How Models are Scored¶

tags: model evaluation, evaluating models, test set, spearman rho, results

tl;dr¶

GUANinE uses Spearman’s \(\rho\) (pronounced ‘rho’) to score model predictions. We suggest stats.spearmanr from the scipy package if you don’t have a better implementation.

Important

Implementations of \(\rho\) may handle ties differently. We recommend adding ‘jitter’ to your predictions to test for sensitivity to minute perturbation. See below for how-to.

scoring overview¶

Speaman’s \(\rho\) is a robustified variant of Pearson’s correlation coefficient. Unlike Pearson’s R, it is immune to affine (y = mx + b) transformations, so there is no need to worry about a ‘cutoff’ score or whether you power/log/Box-Cox transformed your predictions. Do note that it still presumes increasing results – predictions that are identical will impede its measurement.

By construction, most test set in GUANinE have private labels, just like in other AI benchmarks and Kaggle contests. This prevents ‘accidental’ cheating by design, and it also helps to extend the life of the benchmark.

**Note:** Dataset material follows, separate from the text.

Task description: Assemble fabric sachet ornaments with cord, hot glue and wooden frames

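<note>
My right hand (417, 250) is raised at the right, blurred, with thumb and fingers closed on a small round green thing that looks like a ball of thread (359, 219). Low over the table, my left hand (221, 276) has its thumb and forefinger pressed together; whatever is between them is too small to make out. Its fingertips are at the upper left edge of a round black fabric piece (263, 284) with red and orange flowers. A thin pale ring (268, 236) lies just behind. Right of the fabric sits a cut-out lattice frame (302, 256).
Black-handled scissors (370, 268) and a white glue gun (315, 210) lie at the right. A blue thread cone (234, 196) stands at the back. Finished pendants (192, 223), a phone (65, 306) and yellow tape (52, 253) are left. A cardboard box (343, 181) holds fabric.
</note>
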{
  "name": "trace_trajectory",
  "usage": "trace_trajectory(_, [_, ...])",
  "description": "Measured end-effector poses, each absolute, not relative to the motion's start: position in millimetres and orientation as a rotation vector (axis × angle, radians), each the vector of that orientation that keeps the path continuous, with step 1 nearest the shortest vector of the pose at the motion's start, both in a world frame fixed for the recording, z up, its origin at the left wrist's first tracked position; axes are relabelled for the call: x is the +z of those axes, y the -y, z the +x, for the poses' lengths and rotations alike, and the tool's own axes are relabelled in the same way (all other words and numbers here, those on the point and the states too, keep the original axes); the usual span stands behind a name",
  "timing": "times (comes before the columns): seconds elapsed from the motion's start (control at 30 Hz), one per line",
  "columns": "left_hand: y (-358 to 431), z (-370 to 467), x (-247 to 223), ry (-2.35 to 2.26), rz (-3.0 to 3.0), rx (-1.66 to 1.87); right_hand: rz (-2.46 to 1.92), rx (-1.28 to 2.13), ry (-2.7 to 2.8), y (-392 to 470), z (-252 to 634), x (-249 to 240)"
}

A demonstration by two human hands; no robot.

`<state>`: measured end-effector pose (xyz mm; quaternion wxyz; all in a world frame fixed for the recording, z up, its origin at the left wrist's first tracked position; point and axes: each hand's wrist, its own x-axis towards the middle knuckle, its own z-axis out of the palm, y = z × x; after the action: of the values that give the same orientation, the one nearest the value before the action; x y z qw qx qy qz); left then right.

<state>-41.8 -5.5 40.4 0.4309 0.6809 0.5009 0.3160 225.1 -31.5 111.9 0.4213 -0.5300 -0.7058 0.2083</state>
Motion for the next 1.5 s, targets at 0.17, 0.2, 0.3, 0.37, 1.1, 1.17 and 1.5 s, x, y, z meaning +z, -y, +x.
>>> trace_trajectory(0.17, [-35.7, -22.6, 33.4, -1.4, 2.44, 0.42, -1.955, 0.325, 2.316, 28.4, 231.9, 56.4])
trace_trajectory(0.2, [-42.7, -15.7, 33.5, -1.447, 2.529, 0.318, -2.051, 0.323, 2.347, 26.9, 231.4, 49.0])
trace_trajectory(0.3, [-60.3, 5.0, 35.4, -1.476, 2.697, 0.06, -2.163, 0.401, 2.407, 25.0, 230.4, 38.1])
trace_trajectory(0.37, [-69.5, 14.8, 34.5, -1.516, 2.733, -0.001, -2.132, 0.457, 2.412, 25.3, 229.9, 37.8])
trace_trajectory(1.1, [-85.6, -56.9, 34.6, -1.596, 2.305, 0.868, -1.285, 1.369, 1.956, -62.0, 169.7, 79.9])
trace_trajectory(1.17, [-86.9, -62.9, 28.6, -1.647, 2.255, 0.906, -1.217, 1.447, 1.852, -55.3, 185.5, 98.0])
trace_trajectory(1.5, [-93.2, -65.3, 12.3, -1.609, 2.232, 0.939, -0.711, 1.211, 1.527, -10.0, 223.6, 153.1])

To get your test set results, see the submission page [automatic scoring is not yet live].

example usage¶

with a GUANinE task dataset in dev_dat, try the following:

using scipy’s stats.spearmanr¶

from scipy.stats import spearmanr

y_dev = dev_dat['y']
preds = my_model.predict(dev_dat['tokenized_sequences']) # replace with your own function

## compute the results & its two-tailed significance (i.e. chance of being non-zero)
spear, spear_signif = spearmanr(preds, y_dev)

## if you want to pretty print, use numpy.round
print(np.round(spear*100., 4)) ## e.g. 74.XXYY

Note

To submit your test set predictions for scoring, you will need to include your development set results, so keep these handy when submitting predictions.

preventing ‘hiccups’¶

If your model is a classifier then measurements may be more accurate with a continuous relaxation, e.g. model.predict_proba for scikit-learn modules. This prevents spearmanr from having to resolve ties, but you can also use jitter:

sensitivity analysis with jitter¶

preds = my_model.predict(dev_dat['tokenized_sequences']) ## replace with your own function

epsilon = 0.01 # make this small, relative to your predictions
for i in range(5):
    jitter = np.random.randn(preds.shape[0]) * epsilon
    spear = spearmanr(preds + jitter, y_dev)[0]
    print(spear)

If the code above produces very disparate results, e.g. a spearman score of 0.84 –> 0.76, then you should probably not report the un-jittered score (as it’s an artifact of spearmanr’s tie-handling – this happens with VEP, whose scores we always jitter). We recommend running 30-50 ‘jitters’ and reporting the average result to accurately reflect your model’s performance.

Finally, your model may have a few not-a-numbers entries (NaNs), especially if combining many intermediate predictors. We’ve found replacing NaNs with the mean value improves performance the most, but you are welcome to experiment with this on the development set before submitting your final predictions.

replacing NaNs in predictions¶

preds = pd.Series(preds) # easiest way to fill a vector

## .mean() skips NaNs by default
preds.fillna(preds.mean()) # you can replace preds.mean() with 0., etc

spear, spear_signif = spearmanr(preds, y_dev) # compute your imputed score

A small number of ties (e.g. ~ 1% of the dataset) will not materially impact your spearmanr score, so don’t worry too much about needing to impute then jitter your results.